Task to carry out: For the entries below, the expected answer is the line with "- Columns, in", the line with "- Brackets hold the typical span", and every line between them, exactly as written, and nothing more.

(Data for processing)

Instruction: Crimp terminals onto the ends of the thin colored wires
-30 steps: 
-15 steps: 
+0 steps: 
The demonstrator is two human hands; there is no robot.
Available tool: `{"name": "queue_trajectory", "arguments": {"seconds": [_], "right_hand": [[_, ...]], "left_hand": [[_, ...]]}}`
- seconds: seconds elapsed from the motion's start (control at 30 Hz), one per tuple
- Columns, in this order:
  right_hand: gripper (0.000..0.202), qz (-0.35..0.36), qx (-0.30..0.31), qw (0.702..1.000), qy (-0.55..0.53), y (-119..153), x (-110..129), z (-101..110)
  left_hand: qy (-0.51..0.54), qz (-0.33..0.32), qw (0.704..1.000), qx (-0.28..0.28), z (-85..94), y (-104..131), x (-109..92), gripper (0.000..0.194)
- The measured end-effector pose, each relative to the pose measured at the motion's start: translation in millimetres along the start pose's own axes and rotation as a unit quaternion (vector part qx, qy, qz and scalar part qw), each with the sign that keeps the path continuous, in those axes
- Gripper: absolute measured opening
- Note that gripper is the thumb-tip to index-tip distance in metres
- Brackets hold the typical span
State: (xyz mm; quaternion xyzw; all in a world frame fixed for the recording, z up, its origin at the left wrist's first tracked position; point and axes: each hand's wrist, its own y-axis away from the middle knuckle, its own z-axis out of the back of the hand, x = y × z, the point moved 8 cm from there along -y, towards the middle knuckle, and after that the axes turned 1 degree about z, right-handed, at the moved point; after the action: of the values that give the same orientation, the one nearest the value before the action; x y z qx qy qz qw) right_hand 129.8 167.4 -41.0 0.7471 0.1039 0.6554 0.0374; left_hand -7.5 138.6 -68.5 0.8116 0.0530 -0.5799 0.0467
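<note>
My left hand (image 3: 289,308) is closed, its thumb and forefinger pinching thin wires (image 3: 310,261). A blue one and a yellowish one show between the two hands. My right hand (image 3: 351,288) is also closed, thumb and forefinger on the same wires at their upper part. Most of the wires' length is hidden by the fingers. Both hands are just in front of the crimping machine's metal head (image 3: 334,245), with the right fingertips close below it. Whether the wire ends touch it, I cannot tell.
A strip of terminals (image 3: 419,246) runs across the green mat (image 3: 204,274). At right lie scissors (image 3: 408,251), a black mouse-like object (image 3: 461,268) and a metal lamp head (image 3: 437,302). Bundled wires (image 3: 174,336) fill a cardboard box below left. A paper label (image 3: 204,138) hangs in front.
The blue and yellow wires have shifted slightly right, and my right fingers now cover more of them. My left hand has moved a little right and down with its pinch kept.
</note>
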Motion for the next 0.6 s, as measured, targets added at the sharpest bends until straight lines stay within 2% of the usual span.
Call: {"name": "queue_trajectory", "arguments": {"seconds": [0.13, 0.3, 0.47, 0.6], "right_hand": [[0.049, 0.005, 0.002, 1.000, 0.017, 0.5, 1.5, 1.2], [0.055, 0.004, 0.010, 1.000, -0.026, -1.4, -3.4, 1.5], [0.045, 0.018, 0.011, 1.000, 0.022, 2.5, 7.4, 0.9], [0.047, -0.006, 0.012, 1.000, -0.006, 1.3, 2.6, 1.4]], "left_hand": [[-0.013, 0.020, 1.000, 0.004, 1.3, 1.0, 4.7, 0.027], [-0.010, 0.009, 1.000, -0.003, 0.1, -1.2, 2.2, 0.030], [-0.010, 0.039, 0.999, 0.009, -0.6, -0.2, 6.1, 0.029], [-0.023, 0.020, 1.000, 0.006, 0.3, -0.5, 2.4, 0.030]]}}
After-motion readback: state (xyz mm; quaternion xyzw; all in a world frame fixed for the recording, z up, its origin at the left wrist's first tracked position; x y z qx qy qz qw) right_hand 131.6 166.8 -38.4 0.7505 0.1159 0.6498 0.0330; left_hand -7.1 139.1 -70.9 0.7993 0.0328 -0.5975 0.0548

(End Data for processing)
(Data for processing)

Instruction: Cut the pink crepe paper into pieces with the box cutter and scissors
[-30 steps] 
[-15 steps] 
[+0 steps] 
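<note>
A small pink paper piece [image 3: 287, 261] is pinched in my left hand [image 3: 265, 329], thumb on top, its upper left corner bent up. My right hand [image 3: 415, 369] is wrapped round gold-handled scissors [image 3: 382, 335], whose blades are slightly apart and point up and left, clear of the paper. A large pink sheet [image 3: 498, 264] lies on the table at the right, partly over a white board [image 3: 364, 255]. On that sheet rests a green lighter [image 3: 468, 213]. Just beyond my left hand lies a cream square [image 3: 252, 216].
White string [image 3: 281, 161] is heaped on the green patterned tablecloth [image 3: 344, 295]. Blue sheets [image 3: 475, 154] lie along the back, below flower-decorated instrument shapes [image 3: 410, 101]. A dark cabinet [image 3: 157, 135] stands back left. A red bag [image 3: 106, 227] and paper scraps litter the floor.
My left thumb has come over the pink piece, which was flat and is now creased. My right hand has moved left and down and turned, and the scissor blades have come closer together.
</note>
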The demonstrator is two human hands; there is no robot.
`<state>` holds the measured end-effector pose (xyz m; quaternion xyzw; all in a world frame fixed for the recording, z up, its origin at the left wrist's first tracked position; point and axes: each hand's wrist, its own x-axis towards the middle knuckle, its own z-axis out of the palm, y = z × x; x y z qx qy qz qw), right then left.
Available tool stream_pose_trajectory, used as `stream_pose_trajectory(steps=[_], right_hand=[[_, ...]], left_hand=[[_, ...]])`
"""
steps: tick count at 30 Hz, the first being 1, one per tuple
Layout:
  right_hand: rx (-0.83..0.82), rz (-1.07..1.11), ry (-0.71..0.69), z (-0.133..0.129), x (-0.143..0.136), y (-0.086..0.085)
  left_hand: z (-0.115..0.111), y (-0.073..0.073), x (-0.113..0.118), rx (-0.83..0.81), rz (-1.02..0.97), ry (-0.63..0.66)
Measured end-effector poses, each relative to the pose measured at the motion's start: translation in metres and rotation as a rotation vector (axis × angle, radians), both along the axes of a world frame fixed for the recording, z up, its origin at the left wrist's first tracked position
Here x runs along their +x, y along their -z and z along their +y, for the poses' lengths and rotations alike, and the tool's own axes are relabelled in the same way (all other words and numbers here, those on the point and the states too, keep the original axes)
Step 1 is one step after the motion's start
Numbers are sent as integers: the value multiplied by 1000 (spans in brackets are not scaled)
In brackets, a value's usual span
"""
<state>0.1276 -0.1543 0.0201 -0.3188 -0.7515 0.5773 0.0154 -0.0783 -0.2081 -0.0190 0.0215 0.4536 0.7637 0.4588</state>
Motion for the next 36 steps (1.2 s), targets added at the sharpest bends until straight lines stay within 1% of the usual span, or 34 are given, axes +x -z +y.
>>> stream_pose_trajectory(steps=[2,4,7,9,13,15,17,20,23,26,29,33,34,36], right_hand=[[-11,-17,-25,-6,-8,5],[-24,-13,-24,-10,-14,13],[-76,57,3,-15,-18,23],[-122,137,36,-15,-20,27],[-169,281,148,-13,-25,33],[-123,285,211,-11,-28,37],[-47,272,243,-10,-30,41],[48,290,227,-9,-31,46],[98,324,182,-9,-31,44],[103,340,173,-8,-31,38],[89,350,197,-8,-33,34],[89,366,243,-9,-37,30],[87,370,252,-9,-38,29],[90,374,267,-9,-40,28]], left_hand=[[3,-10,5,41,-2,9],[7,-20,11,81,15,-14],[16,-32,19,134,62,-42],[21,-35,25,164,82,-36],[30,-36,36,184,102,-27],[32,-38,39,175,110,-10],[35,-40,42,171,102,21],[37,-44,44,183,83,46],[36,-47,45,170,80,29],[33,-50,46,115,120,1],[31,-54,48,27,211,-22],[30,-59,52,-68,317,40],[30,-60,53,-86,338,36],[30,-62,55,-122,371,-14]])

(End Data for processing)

Solution for this problem:
- Columns, in this order:
  right_hand: gripper (0.000..0.202), qz (-0.35..0.36), qx (-0.30..0.31), qw (0.702..1.000), qy (-0.55..0.53), y (-119..153), x (-110..129), z (-101..110)
  left_hand: qy (-0.51..0.54), qz (-0.33..0.32), qw (0.704..1.000), qx (-0.28..0.28), z (-85..94), y (-104..131), x (-109..92), gripper (0.000..0.194)
- The measured end-effector pose, each relative to the pose measured at the motion's start: translation in millimetres along the start pose's own axes and rotation as a unit quaternion (vector part qx, qy, qz and scalar part qw), each with the sign that keeps the path continuous, in those axes
- Gripper: absolute measured opening
- Note that gripper is the thumb-tip to index-tip distance in metres
- Brackets hold the typical span

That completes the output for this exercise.